While 2012 is a big year for the town, the Titanic is central to Cobh’s heritage, identity and tourism. A daily one-hour walking tour takes place all year focusing on the Titanic and Cobh’s links to the liner, encompassing the old buildings of the time. It also has a heritage centre, museum and the ‘Titanic experience’, an interactive museum that opened this year and is situated in original offices of the Titanic’s owner, the White Star Line.
Cobh, then Queenstown, “would have been a very important terminal for the liner industry” at the time, according to Quinlan. For a number of centuries it was “part of the whole Irish emigrant story.” Many convicts sent to Tasmania (Van Diemen’s Land) travelled from Cork Harbour, with Spike Island “the last port of call, if you like, for all these convicts as well.”
As well as the commemorations, Quinlan is working to restore the historic Cobh pier, the same wooden pier on which the 123 passengers walked to board the two tenders that brought them to the Titanic.
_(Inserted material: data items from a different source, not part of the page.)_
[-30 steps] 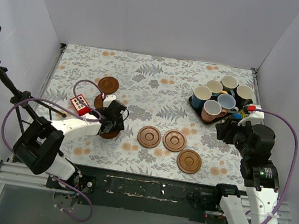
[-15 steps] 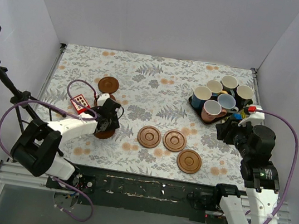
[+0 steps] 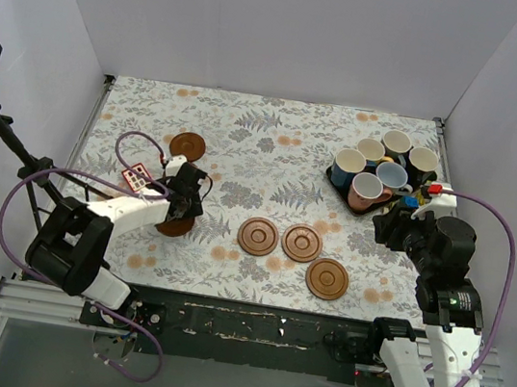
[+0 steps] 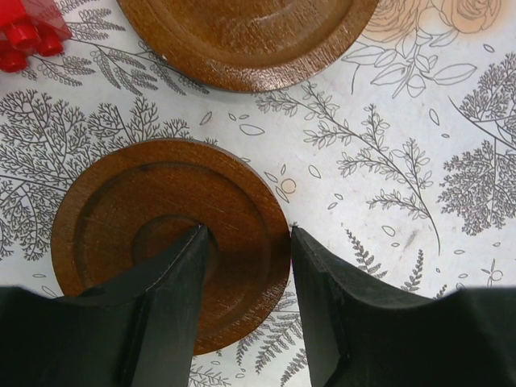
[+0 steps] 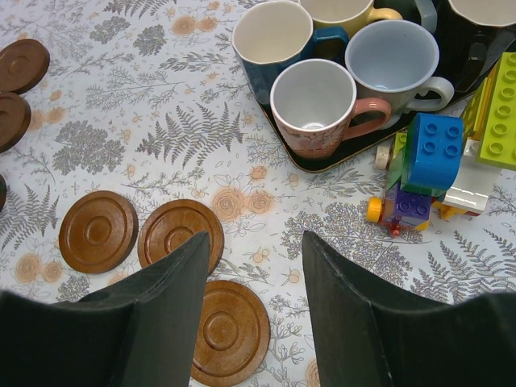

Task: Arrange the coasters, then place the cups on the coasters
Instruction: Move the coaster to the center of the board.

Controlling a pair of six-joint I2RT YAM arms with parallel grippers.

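Note:
In the left wrist view my left gripper (image 4: 246,230) is shut on a reddish-brown coaster (image 4: 121,218). One finger sits in its middle recess and the other presses against its outer rim. From above, that coaster (image 3: 171,228) shows just under the left gripper (image 3: 183,210). Three coasters (image 3: 302,243) lie grouped mid-table, and one coaster (image 3: 188,146) lies farther back. Several cups (image 3: 368,189) stand packed on the dark tray (image 3: 331,175). My right gripper (image 5: 256,242) hangs open above the cloth, between the coasters (image 5: 181,235) and the pink cup (image 5: 314,105).
A red toy block (image 3: 137,175) lies left of the left gripper, with another coaster (image 4: 242,32) just beyond the held one. Colourful toy blocks (image 5: 427,161) sit beside the tray near the right wall. White walls close in the patterned cloth.
The left gripper has shifted left and slightly away from me, and the coaster between its fingers has gone with it. The right arm has stayed still.

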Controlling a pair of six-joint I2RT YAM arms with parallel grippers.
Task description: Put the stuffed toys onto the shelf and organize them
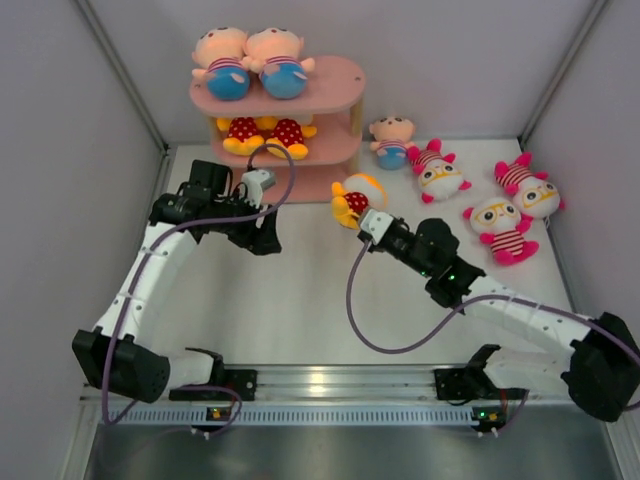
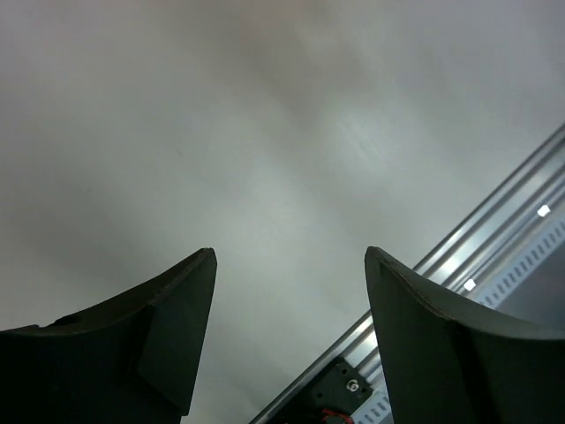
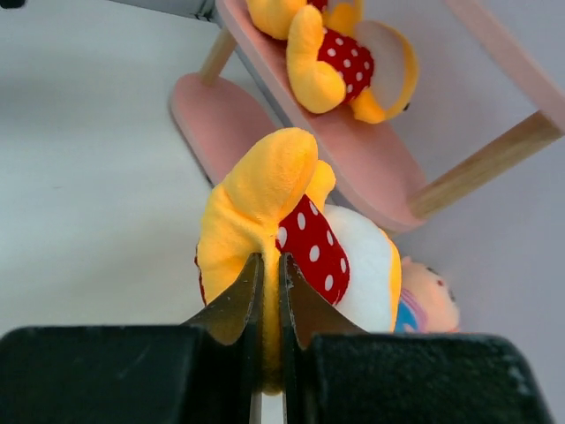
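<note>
I have the right gripper [image 3: 269, 263] pinched on a limb of the yellow toy [image 3: 265, 190], just before the shelf [image 1: 335, 85], likely bound for its middle tier, while the left gripper [image 2: 290, 265] hangs spread and empty.

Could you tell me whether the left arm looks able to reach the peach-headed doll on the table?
Probably not now: the left gripper is open and free, but the peach-headed doll lies past the right end of the shelf, with the right gripper and its yellow-orange toy roughly between.
</note>
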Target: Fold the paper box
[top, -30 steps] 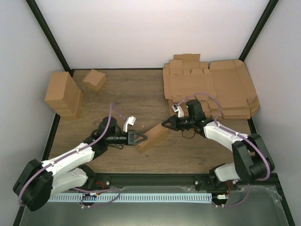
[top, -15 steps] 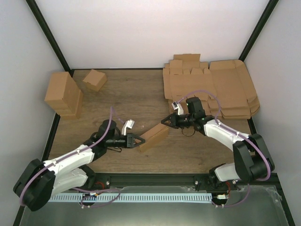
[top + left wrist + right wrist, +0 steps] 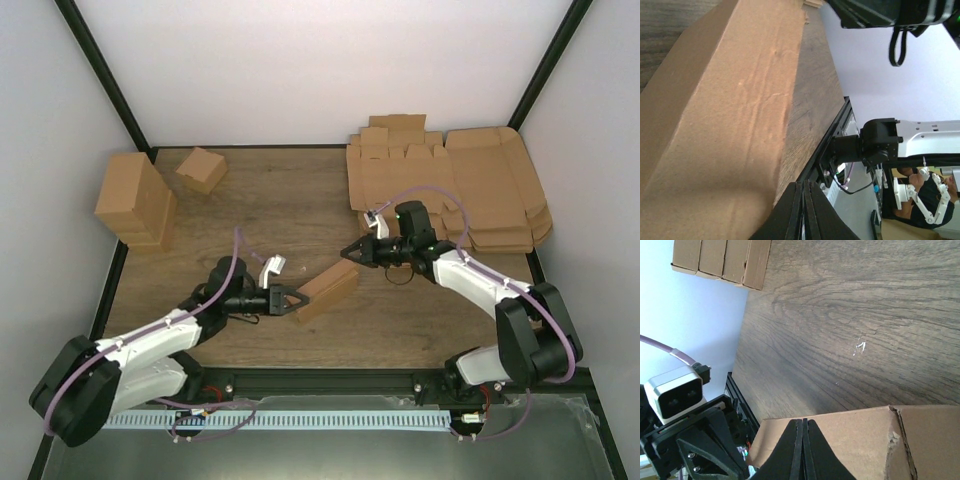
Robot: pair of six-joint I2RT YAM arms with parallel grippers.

Uncertainty about ownership of the pier, now badly decayed, played a role in neglect of it over the years.
“I suppose like anything really it takes maybe an event or it takes maybe something to focus the mind on these things, and to make people think about it a little bit harder,” says Quinlan. Much work has now been done on examining what kind of restoration work to do on it. He is hopeful the €300-350,000 project will commence in the next few months.
“Even though it’s falling apart in a sense,” he remarks, “it has a real sense of poignancy about it.” Quinlan personally wants to see the vast majority of the current wood maintained so as to preserve “the actual boards across which people walked” to board the Titanic and many others ships.
In the next two months Quinlan also hopes to see a community garden open in the east of the town. It will include several commemorative plaques and a glass wall monument with an etching of the Titanic, where “if you’re standing behind it you’re looking at Titanic located in its original anchorage,” says Quinlan.
Though the commemorations will revive memories of tragedy, emigration and loss, both men strike a note of hope. “When people were in Cobh 100 years ago leaving for the Titanic they were full of joy, hope, inspiration so we’re commemorating that as well,” says Anderson. “There were 44 Irish people who managed to get to America and to find the new life that they were looking for at the time,” Quinlan remembers.
National tribute: a commemoration ceremony and a Navy fleet review will mark exactly 100 years to the day the Titanic arrived in Cobh.
Four commemorative An Post stamps will be unveiled.
‘An Irish connection’: a series of outdoor concerts will tell the story of the Titanic’s connection with the island of Ireland. Line-up includes Cara O’Sullivan, Eddi Reader and Paul Byrom.
National search and rescue display: performed by the Irish Coast Guard.
Two-day Titanic lecture series.
Commemoration of the Titanic voyage in poetry and music: with performances from poet and author Theo Dorgan, sean-nós singer Róisín Elsafty, concertina player Claire Keville and accordionist Charlie Piggott.